Interpellé par la députée Fatou Ngom lors de l’examen du budget 2026 de son département, le ministre a souligné que malgré sa dimension internationale, la Biennale reste encore dépendante de l’État. « La Biennale est un rendez-vous culturel majeur, mais son modèle doit évoluer. Avec une approche adaptée, elle peut s’autofinancer », a-t-il affirmé.

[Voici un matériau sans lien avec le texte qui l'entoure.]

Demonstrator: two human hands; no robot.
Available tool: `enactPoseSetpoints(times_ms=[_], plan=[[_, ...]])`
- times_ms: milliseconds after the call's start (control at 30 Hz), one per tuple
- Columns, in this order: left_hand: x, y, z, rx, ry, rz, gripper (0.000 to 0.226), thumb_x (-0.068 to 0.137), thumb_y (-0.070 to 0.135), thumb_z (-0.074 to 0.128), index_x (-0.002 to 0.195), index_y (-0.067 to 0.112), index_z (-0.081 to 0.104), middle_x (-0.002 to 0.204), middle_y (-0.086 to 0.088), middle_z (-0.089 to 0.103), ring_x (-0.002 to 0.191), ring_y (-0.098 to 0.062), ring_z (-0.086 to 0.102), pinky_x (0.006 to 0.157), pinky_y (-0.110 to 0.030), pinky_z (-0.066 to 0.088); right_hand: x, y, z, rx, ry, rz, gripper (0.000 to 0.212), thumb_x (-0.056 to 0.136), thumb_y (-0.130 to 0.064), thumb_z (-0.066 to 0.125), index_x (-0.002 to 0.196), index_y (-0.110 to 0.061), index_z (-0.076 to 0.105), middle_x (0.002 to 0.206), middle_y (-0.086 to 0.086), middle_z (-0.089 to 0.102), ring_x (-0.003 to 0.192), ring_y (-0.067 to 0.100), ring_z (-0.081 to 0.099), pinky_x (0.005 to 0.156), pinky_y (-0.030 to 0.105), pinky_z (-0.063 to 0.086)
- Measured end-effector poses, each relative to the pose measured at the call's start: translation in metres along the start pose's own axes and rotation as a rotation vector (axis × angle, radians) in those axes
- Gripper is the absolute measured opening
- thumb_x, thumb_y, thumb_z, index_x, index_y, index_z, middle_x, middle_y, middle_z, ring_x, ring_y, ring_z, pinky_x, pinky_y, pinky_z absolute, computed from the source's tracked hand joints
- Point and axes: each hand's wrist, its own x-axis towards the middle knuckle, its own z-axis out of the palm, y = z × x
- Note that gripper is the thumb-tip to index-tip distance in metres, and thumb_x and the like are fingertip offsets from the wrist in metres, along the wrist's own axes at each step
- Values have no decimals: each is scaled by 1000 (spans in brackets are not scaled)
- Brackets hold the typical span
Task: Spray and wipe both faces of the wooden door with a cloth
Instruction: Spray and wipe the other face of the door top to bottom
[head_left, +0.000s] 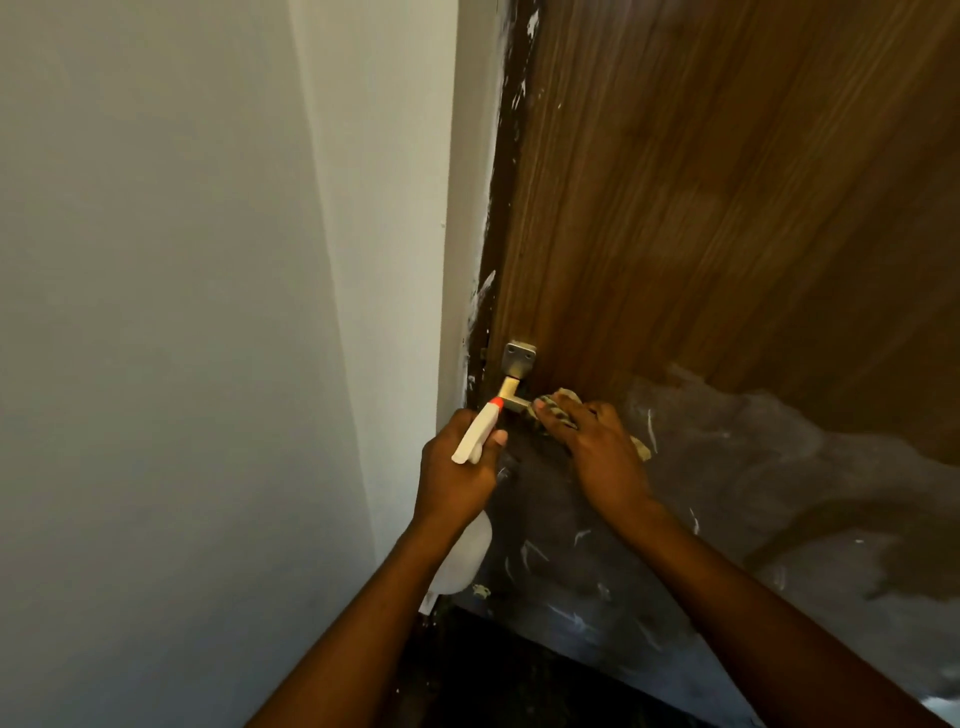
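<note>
Fingers of the left hand curl round a white plastic spray bottle with an orange nozzle. Just beside it, the right hand clasps a striped cloth over the metal lever handle of the brown wooden door.

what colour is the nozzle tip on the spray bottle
Orange-red: the nozzle tip of the white plastic spray bottle, shown best in the head view.
</note>
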Motion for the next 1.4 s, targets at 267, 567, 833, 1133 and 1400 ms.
enactPoseSetpoints(times_ms=[267, 567, 833, 1133, 1400], plan=[[0, -12, -8, -19, 23, -49, 39, 92, 20, 56, 127, 7, 50, 124, -13, 59, 108, -26, 60, 94, -33, 46, 50, -82, 15, 207, 103, 101, 51, 104, -32, 52, 153, -23, 40, 158, 11, 34, 144, 34, 35, 122, 46, 22], [-9, -33, -18, 39, 42, 7, 33, 86, 29, 63, 116, 16, 55, 109, 0, 63, 80, -6, 58, 61, -2, 44, -3, 32, 16, -237, 211, -357, 64, 91, -10, 65, 148, -29, 45, 153, 10, 46, 123, 49, 52, 93, 60, 49], [-10, -40, -19, 4, 39, -42, 38, 85, 34, 63, 118, 17, 54, 114, -3, 64, 88, -11, 60, 79, -18, 47, 23, 1, 12, -344, 228, -464, 78, 69, -13, 90, 140, -22, 59, 146, 13, 37, 122, 42, 41, 85, 60, 53], [-5, -29, -16, -18, 38, -31, 37, 85, 31, 62, 118, 15, 54, 115, -6, 64, 88, -11, 58, 81, -22, 47, 20, 16, 20, -325, 166, -383, 58, 98, -26, 58, 152, -34, 39, 155, 13, 40, 133, 39, 43, 105, 60, 44], [-8, -25, -10, -66, -33, -60, 40, 87, 19, 60, 124, 7, 50, 124, -12, 59, 110, -27, 59, 85, -22, 40, -4, 65, 11, -3, 185, -375, 55, 92, -23, 65, 145, -28, 52, 151, 13, 47, 125, 38, 54, 95, 54, 51]])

Un évènement d’envergure qui dépend encore de l’État
Amadou Ba a rappelé que la Biennale, en dépit de son importance stratégique pour la diplomatie culturelle du Sénégal, ne peut actuellement se tenir sans un soutien financier massif des autorités publiques. Il estime que les grands évènements doivent pouvoir fonctionner sur une base solide, capable de générer leurs propres ressources.
L’un des obstacles majeurs reste l’absence d’un lieu dédié. L’ancien Palais de Justice, qui a accueilli les expositions des dernières éditions, n’appartient pas à la Biennale. « Il faut d’abord sécuriser un site, le valoriser, puis repenser le modèle économique pour permettre à Dak’Art d’être autonome », a insisté le ministre.
Des interrogations sur la tenue de la prochaine édition
La députée Fatou Ngom a également demandé des éclaircissements sur la tenue de la prochaine édition, sur son respect du calendrier international — traditionnellement fixé au mois de mai — et sur les préparatifs en cours.
Amadou Ba a indiqué qu’une communication officielle sera faite prochainement. Le ministre attend le retour du secrétaire d’État à la Culture, Bakary Sarr, pour finaliser les annonces concernant l’organisation et la planification de l’évènement.
Un budget 2026 adopté par l’Assemblée
Le budget 2026 du ministère de la Culture, de l’Artisanat et du Tourisme a été adopté à la majorité, pour un montant global de 28 916 457 221 FCFA.
Les autorisations d’engagement sont fixées au même montant, tandis que les crédits de paiement s’élèvent à 28 347 762 867 FCFA.